Segment Open
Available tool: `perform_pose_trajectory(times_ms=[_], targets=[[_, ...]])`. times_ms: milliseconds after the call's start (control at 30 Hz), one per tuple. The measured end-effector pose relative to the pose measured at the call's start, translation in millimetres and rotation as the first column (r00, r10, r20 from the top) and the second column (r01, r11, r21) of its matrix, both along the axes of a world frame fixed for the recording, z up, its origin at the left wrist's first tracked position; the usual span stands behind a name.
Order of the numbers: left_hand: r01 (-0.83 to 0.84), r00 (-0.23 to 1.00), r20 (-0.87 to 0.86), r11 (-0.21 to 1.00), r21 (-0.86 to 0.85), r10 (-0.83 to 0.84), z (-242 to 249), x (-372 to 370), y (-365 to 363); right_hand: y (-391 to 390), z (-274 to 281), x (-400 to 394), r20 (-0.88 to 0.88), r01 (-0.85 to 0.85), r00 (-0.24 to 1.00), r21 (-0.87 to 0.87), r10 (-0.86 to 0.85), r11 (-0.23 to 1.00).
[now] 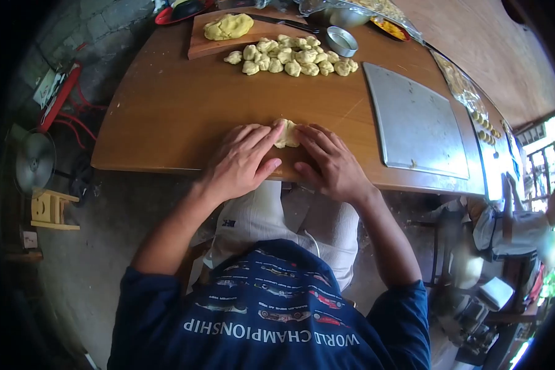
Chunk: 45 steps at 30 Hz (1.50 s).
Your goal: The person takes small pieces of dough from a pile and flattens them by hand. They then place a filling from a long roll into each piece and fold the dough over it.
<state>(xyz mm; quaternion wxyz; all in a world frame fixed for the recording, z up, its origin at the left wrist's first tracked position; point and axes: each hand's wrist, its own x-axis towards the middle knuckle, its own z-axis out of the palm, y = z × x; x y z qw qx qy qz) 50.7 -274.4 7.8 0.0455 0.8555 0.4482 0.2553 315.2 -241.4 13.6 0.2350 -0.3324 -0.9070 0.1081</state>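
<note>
A small flattened piece of pale yellow dough (286,134) lies on the wooden table near its front edge. From the left, the fingertips of my left hand (245,154) press on its side, fingers stretched out and thumb apart. My right hand (332,157) touches the opposite side, its fingers also extended and lying flat. Beyond my hands sits a cluster of several dough pieces (290,57). A larger lump of dough (228,27) rests on a wooden board (205,47) at the far left.
A knife (283,22) lies across the board, and a round metal tin (341,42) stands beside the dough pieces. To the right is a flat metal tray (416,120). Small balls (486,128) sit on another tray at far right, near another person (512,228).
</note>
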Motion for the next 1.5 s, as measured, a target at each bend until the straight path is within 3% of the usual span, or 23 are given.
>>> perform_pose_trajectory(times_ms=[433,633,1500], targets=[[0.13,0.972,-0.182,0.986,-0.104,-0.147,4.0,-17.1,20.4,21.6,1.4,-3.4,0.162,-0.048,0.986,0.015,0.045,0.999],[0.146,0.97,-0.174,0.981,-0.128,-0.168,-1.1,-21.5,21.8,22.4,-2.7,-4.3,0.131,-0.07,0.988,-0.062,0.078,0.996],[0.174,0.975,-0.121,0.979,-0.102,-0.186,-6.2,-23.5,15.9,18.5,-4.4,-3.6,0.185,-0.124,0.977,0.075,0.109,0.989]])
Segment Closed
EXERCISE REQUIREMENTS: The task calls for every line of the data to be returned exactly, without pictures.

RESPONSE TO THE EXERCISE:
Available tool: `perform_pose_trajectory(times_ms=[_], targets=[[_, ...]])`. times_ms: milliseconds after the call's start (control at 30 Hz), one per tuple. The measured end-effector pose relative to the pose measured at the call's start, translation in millimetres and rotation as the first column (r00, r10, r20 from the top) and the second column (r01, r11, r21) of its matrix, both along the axes of a world frame fixed for the recording, z up, its origin at the left wrist's first tracked position; the usual span stands behind a name.
Order of the numbers: left_hand: r01 (-0.83 to 0.84), r00 (-0.23 to 1.00), r20 (-0.87 to 0.86), r11 (-0.21 to 1.00), r21 (-0.86 to 0.85), r10 (-0.83 to 0.84), z (-242 to 249), x (-372 to 370), y (-365 to 363); right_hand: y (-391 to 390), z (-274 to 281), x (-400 to 394), r20 (-0.88 to 0.88), r01 (-0.85 to 0.85), r00 (-0.24 to 1.00), r21 (-0.87 to 0.87), r10 (-0.86 to 0.85), r11 (-0.23 to 1.00).
[now] 
Chunk: 45 steps at 30 Hz (1.50 s).
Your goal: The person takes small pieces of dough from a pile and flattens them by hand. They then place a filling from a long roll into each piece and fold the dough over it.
<state>(xyz mm; quaternion wxyz; all in a world frame fixed for the recording, z up, its origin at the left wrist's first tracked position; point and axes: each hand's wrist, its own x-axis towards the middle knuckle, its own z-axis out of the palm, y = z × x; x y z qw qx qy qz) 50.7 -274.4 7.8 0.0455 0.8555 0.4482 0.2553 315.2 -241.4 13.6 0.2350 -0.3324 -0.9070 0.1081</state>
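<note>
A small flattened piece of pale yellow dough (286,134) lies on the wooden table near its front edge. From the left, the fingertips of my left hand (245,154) press on its side, fingers stretched out and thumb apart. My right hand (332,157) touches the opposite side, its fingers also extended and lying flat. Beyond my hands sits a cluster of several dough pieces (290,57). A larger lump of dough (228,27) rests on a wooden board (205,47) at the far left.
A knife (283,22) lies across the board, and a round metal tin (341,42) stands beside the dough pieces. To the right is a flat metal tray (416,120). Small balls (486,128) sit on another tray at far right, near another person (512,228).
</note>
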Motion for the next 1.5 s, as measured, a target at each bend until the straight path is within 3% of the usual span, or 23 are given.
>>> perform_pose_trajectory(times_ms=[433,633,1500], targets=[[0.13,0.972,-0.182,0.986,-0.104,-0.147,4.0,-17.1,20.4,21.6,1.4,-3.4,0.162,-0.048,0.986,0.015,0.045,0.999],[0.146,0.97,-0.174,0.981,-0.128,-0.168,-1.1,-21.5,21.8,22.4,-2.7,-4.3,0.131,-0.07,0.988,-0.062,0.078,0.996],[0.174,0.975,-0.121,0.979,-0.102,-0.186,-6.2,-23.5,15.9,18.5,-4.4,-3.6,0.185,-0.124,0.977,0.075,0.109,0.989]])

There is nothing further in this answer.